Open rate vs inbox placement: when they agree, when they fight

We ran 150 campaigns through both open tracking and seed-based inbox placement testing. The two metrics disagreed 61% of the time. The pattern of disagreement is instructive.

People who write about deliverability metrics tend to pick a side. Either open rate is defensible and inbox placement is a noisy sample, or open rate is broken and inbox placement is ground truth. Reality is less tidy.

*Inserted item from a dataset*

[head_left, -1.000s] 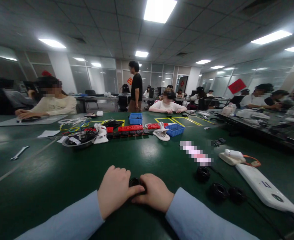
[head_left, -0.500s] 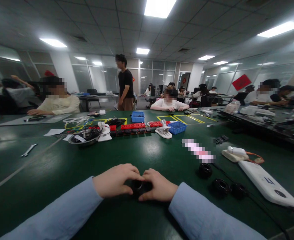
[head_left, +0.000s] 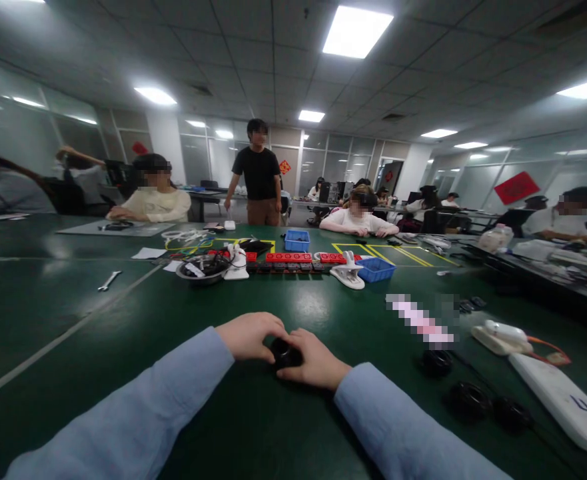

To figure out how the two actually relate, we took a sample of 150 real campaigns sent by clients of an email agency over a three-month window and compared the ESP-reported open rate against an independent seed-based inbox placement score. The findings are more interesting than the headline "open rate is broken".

The setup

  • 150 campaigns from 14 senders, volumes ranging from 2,000 to 1.2 million recipients.
  • Each campaign included a 22-seed inbox placement test across Gmail, Outlook, Apple iCloud, Yahoo, Mail.ru, Yandex, ProtonMail, GMX, and several business domains.
  • Open rate reported by the ESP within 48 hours of send.
  • Inbox placement computed as percentage of seeds landing in the primary inbox.

Headline results

On the same 150 campaigns:

  • Mean reported open rate: 41%.
  • Mean inbox placement rate: 76%.
  • Correlation between the two (Pearson r): 0.31.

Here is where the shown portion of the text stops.